■ PROBLEM DESCRIPTION: Examine the material below. Gather every line in which the string "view" appears.

+---+

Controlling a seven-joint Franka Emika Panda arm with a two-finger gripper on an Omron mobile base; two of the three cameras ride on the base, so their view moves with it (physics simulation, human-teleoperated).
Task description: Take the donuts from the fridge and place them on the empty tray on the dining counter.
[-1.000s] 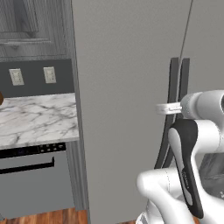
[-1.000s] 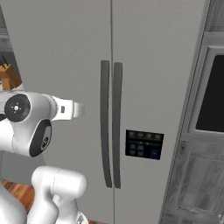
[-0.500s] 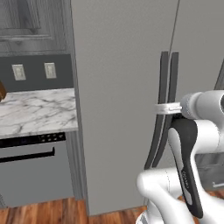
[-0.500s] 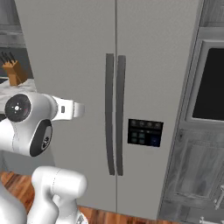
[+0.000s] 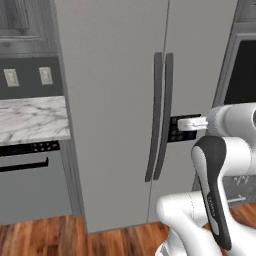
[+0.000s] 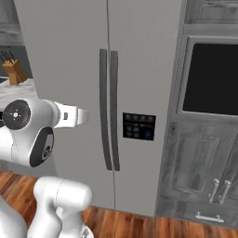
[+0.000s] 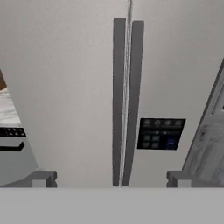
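Wooden plank floor [image 5: 45,235] underfoot, grey kitchen cabinets all round. One fridge [image 5: 110,75], both doors closed, straight ahead of the gripper [image 7: 111,177], well apart from it. Two long dark handles [image 6: 108,109] side by side at the door seam; one dark control panel [image 6: 138,126] on the right door. One marble worktop [image 5: 30,120] left of the fridge, one knife block [image 6: 14,72], one black oven window [image 6: 211,76] right. Fingertips [image 7: 43,178] spread wide, holding nothing

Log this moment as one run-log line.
phase: approach | fridge: doors shut | gripper: open, empty, facing handles
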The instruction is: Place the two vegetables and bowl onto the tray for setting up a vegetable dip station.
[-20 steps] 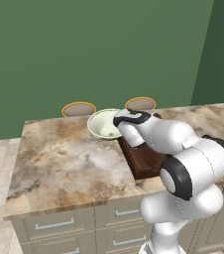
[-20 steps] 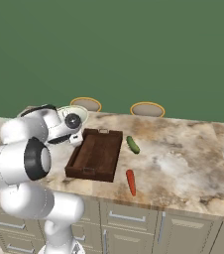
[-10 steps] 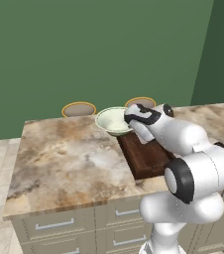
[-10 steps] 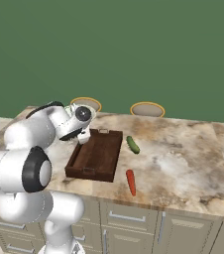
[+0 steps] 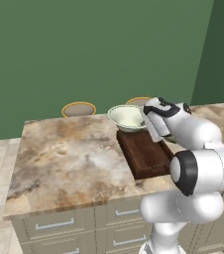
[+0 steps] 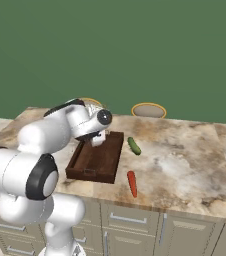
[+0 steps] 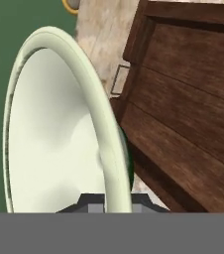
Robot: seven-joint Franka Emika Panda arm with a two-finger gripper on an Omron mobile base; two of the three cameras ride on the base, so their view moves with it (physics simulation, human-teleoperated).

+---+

■ ANSWER:
Controlling a seven-joint Franka Emika Panda arm with a two-finger gripper on an Omron mobile base; two of the three cameras ride on the base, so their view moves with it (physics simulation, human-teleoperated).
Robot: seven-joint Franka Emika Panda arm with a two-finger gripper on an Omron mobile base; two of the three cameras ride on the base, so their view moves with it (physics simulation, human-teleoperated).

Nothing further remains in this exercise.